The following charge related to the offense of which appellant was convicted: "If you should find that Morris Copeland, without malice, and not under circumstances which would otherwise justify the killing, voluntarily killed Larry Davenport while under a sudden violent and irresistible passion, produced by an assault on him, or an attempt by Mr. Davenport to make an assault on him, or to inflict a great bodily injury to him, or some other equivalent circumstance sufficient to justify the excitement of passion, then the homicide would be under our law voluntary manslaughter. In that event it would be your duty, if you should so find, to convict this Defendant of voluntary manslaughter."
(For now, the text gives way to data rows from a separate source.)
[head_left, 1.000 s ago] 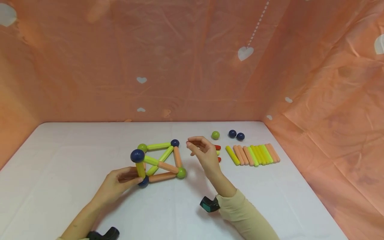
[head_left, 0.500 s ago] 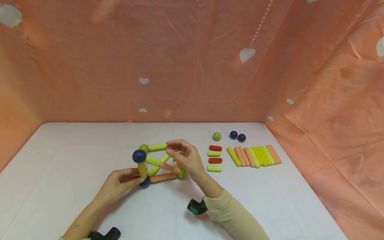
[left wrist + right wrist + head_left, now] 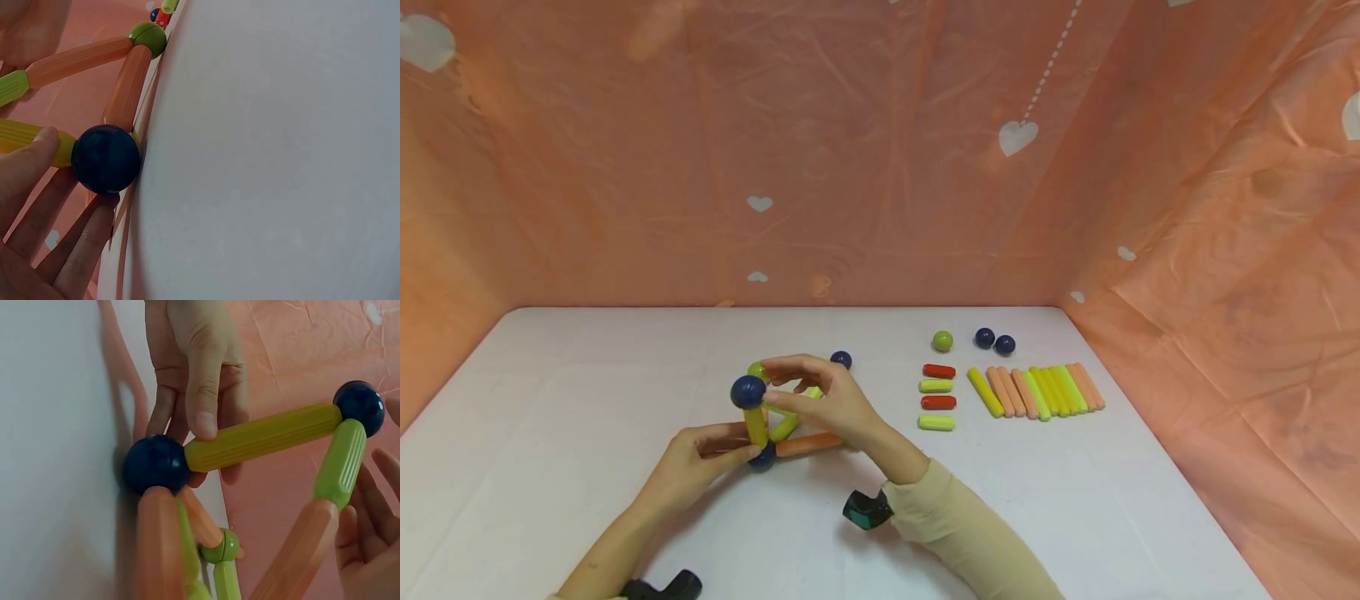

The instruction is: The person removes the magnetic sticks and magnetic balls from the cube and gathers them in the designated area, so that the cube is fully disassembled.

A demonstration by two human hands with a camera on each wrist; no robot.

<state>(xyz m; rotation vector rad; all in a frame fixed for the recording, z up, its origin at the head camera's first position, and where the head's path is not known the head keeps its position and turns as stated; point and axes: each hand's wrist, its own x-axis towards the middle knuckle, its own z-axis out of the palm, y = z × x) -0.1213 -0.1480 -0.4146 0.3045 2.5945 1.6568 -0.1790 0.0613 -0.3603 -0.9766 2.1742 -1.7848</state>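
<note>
A frame of building sticks and balls stands on the white table. My left hand [image 3: 688, 467] pinches its upright yellow stick [image 3: 755, 427], thumb on one side and fingers behind, just above the lower blue ball [image 3: 156, 464]. Atop that stick sits the upper blue ball [image 3: 748, 392]. From it a light green stick [image 3: 340, 464] joins a peach stick [image 3: 300, 547], which slopes to a green ball [image 3: 147, 40]. My right hand [image 3: 827, 400] reaches over the frame, thumb and fingers parted beside the upper blue ball. In the right wrist view its fingers appear apart from the ball.
To the right lie short red sticks [image 3: 939, 402] and short light green sticks [image 3: 936, 423]. Beyond them is a row of long sticks [image 3: 1033, 392] in yellow, peach and green. A loose green ball [image 3: 942, 341] and two blue balls [image 3: 985, 337] lie behind.
My right hand has moved left, from beside the short sticks across the frame to the upper blue ball. The left hand keeps its hold on the yellow stick.
</note>
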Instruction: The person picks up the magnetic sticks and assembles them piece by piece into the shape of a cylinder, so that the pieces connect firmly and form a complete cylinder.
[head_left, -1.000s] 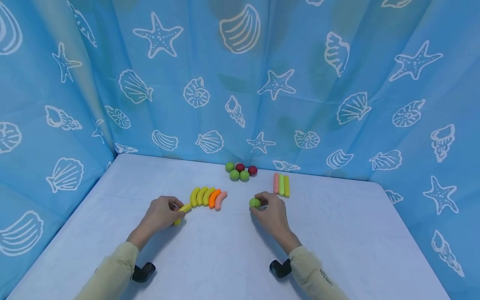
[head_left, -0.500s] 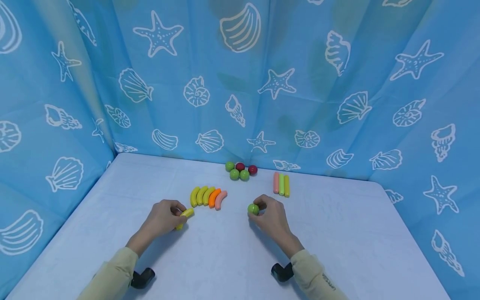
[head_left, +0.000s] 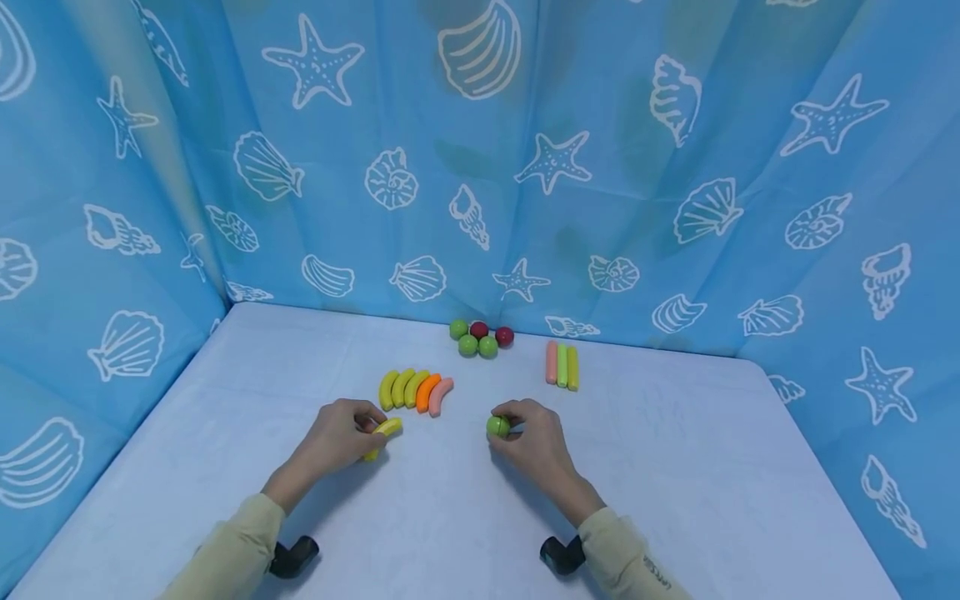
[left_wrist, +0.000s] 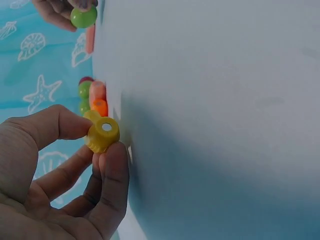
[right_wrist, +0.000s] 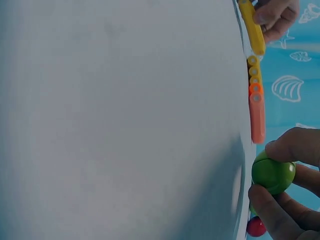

Appellant contends that the above charge amounted to an expression of opinion by the trial judge as to what had been proved. See Code § 81-1104. We find no expression of opinion regarding the proven facts in the above charge.
Further, appellant argues that the court erred in failing to remind the jury that they must find the defendant guilty beyond a reasonable doubt from a consideration of all of the evidence before they would be under a duty to convict. The charge considered as a whole made it clear that the jury was to consider all of the evidence and determine the defendant's guilt beyond a reasonable doubt before returning a guilty verdict. We find no error in the court's failure to remind the jury of these facts in this particular paragraph of the charge. We find that the charge of which appellant complains, viewed in the context of the charge as a whole, was neither unfair nor detrimental to the accused. See generally Paschal v. State, 230 Ga. 859 (1) (199 SE2d 803).
6. Appellant's enumeration of error number 6 is without merit.
7. Appellant's enumeration of error number 7 *60 relates to the court's charge regarding malice. The jury having found voluntary manslaughter, any error in such an instruction would be harmless. Fulton v. State, 127 Ga. App. 711 (2) (194 SE2d 615).
Judgment affirmed. Marshall and McMurray, JJ., concur.